EXERCISE DETAILS: Provide an exact copy of the data, excluding the images.

★ ★ ★ ★ ★ ★ ★

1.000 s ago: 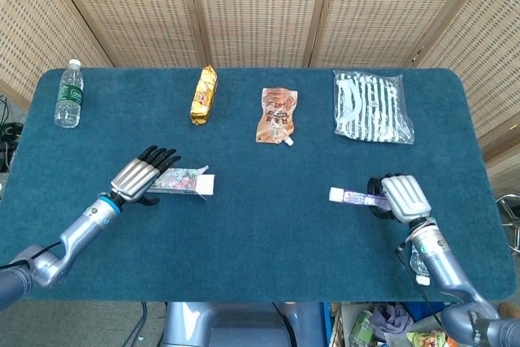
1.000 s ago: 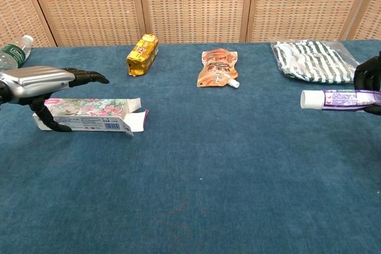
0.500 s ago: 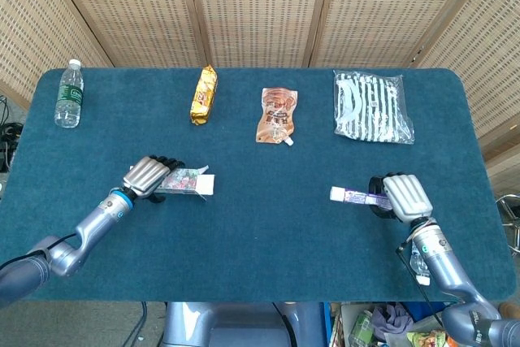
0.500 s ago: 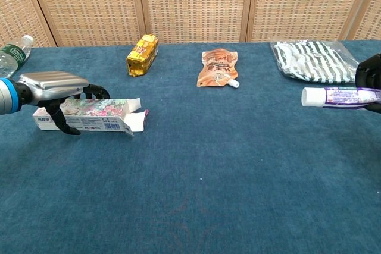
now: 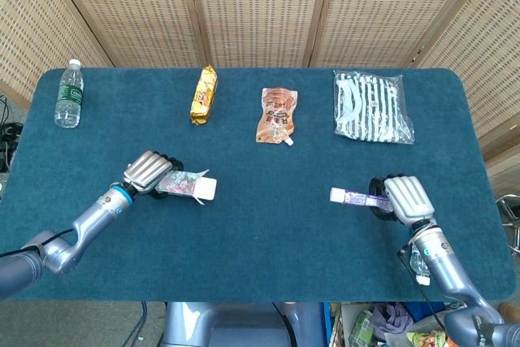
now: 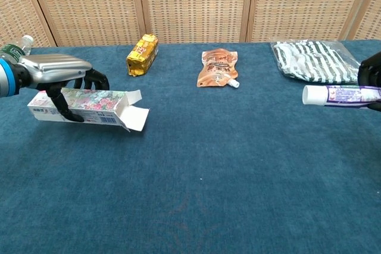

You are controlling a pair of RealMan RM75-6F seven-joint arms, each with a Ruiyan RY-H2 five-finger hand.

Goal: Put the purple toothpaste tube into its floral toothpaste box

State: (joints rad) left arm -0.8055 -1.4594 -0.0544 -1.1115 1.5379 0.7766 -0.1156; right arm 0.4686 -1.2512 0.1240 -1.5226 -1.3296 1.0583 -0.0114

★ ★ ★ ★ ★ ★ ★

EXPECTED ANSWER:
1.000 s ago: 
1.000 s ago: 
0.500 s ago: 
0.500 s ago: 
now: 
now: 

You are controlling a pair of RealMan RM75-6F seven-joint arms, each with a Ruiyan RY-H2 five-finger hand.

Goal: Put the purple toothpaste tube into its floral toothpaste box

State: (joints rad) left arm -0.8055 -1.4594 -0.0544 -1.1115 1.5379 0.7766 -0.1156; right arm 0.4686 -1.2512 0.1240 -1.5226 -1.3296 1.0583 -0.0114

With that, the output is done.